A prominent entrepreneur is frustrated that an alternative to the troubled Covid-19 tracing app is stuck in limbo with officials.
Since March, Trade Me founder Sam Morgan has been working as part of a team to test the ability of "CovidCard".
CovidCard is a low energy Bluetooth device the size of a credit card, that is designed to be worn on a lanyard around the neck when in areas such as public transport, workplaces, bars, restaurants, gyms, hospitals, large gatherings and events.
It detects and records close contacts using Bluetooth and stores this data securely on a person's card for 21 days.
No contact data is automatically stored in the cloud or elsewhere and it does not track user location as the card does not contain GPS capability.
Six weeks ago, the team delivered a report to officials following field trials, but are yet to be given any indication of a decision.
The project and first year of operation is estimated to cost just under $100 million and would take about five months to roll out, which is why Morgan wanted a decision to be made quickly.
Meanwhile, politicians are continuing to push for people to use the Covid-19 Tracer app, which only gets about 10,000 scans a day.
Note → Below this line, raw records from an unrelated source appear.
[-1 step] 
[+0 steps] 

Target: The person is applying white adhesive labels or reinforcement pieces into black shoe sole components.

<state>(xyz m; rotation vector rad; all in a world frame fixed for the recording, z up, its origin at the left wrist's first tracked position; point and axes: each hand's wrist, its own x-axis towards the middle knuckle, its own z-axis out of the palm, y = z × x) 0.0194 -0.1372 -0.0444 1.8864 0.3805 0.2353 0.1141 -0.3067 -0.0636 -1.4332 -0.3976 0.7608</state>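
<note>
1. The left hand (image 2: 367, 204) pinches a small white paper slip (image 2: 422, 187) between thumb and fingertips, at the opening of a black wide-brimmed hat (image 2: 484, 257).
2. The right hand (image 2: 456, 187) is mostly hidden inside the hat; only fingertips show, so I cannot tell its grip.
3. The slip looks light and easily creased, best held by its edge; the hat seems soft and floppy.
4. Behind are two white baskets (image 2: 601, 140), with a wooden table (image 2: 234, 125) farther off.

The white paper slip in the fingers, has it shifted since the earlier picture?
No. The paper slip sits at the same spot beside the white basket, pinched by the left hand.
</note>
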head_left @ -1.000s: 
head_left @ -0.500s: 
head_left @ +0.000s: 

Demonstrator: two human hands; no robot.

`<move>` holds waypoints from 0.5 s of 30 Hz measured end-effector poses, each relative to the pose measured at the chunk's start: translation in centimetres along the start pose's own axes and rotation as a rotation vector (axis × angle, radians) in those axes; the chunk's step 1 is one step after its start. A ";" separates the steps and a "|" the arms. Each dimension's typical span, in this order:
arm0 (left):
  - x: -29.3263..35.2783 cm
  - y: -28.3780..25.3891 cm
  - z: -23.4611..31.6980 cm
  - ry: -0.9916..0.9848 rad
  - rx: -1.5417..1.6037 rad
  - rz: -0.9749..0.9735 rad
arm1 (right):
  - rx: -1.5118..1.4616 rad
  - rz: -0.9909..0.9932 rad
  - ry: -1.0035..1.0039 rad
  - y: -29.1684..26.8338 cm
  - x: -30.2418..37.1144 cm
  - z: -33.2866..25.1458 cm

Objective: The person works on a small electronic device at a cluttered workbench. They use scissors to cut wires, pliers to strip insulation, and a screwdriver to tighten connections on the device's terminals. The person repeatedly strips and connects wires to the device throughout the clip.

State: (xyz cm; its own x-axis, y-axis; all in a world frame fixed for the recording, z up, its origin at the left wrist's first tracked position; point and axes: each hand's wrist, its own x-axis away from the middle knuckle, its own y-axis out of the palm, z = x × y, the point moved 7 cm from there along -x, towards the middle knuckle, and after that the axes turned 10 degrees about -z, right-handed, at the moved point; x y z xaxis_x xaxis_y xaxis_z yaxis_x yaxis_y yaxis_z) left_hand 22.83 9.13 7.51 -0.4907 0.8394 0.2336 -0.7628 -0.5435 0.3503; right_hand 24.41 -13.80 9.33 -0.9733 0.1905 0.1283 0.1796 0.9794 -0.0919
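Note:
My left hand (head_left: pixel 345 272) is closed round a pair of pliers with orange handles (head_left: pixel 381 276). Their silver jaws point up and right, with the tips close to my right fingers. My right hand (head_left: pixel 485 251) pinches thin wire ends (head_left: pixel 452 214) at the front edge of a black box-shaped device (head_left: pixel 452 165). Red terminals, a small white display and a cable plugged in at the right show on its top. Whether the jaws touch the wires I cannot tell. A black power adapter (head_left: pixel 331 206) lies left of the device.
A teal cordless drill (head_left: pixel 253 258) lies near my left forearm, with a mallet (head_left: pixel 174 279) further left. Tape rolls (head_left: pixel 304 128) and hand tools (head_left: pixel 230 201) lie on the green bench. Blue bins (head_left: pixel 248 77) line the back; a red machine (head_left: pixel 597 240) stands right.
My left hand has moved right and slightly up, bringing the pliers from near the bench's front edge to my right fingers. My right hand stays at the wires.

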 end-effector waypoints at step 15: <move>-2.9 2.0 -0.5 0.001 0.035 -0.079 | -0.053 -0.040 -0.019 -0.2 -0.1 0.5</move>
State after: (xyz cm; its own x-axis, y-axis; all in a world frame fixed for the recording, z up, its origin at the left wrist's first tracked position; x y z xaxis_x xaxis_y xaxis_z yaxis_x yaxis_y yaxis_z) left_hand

Minister of Health Chris Hipkins has appealed to New Zealanders to use the contact tracing app, saying he believes there is a degree of complacency in this country, even as the risk grows every day.
"Please step up your efforts, scan wherever you go and keep a record of your movements," he said.
"Now's the time to be vigilant."
Morgan said apps overseas - which were even better than the Covid-19 Tracer app - had failed miserably.
"So the solution isn't on a phone and in our consultation with iwi and Pasifika and so forth, they made it really clear to us that if you're going to give [them] an app don't expect all of [their] people to be able to use this and that is a fundamental equity issue," he said.
"It is really important we can reach every New Zealander and no app is going to do that."
Field trials have already been completed on the CovidCard in Nelson Hospital and through scripted work.
"We effectively put cards on people and then scripted them through various cafe scenes or catching a taxi scene, all these real world situations and that was all about getting data to work out whether this thing could actually work," Morgan said.
It picked up about 90 per cent of close contacts and up to 10 per cent of false close contacts, which were people too far away to be clinically considered a close contact, he said.
Officials have been in regular contact, but have not indicated when a decision could be made on whether or not to roll out the card.
"It is not clear if or when a decision will be made on whether to do it or not, we are just not having a substantive conversation, that needs to take place," Morgan said.
"That's probably the frustrating place we are at, is that every time the Health Minister, Dr Bloomfield, the Prime Minister hops up and tells people to use a technology that we consider has no chance of success and that really erodes our ability to deploy technology that can work."
He said the cards could stop the country from going back into lockdown if there was another wave of community transmission.
"In my view, if you see one or two cases of transmission that you don't know where they come from, we are a matter of weeks away from locking the whole economy down again," he said.
"We don't think that is sustainable politically, maybe New Zealanders will tolerate another lockdown but they are not going tolerate lockdown four, five and six and there is no timeline on a vaccine."
Prime Minister Jacinda Ardern said earlier this week the card was something being explored.
"We have continued to keep a very open mind over different technologies."
Trials of the card were continuing, but it was human behaviour that really needed to be tested, Ardern said.
She also noted technology only enhanced contact tracing systems already in place.
"It will continue to be a process that involves people on the ground, interviewing and then taking a precautionary approach of testing everyone that works, plays, lives with the people who may have come into contact with Covid," she said.
"What it helps us do is put that extra precautionary layer in for people they might not even know they had contact with."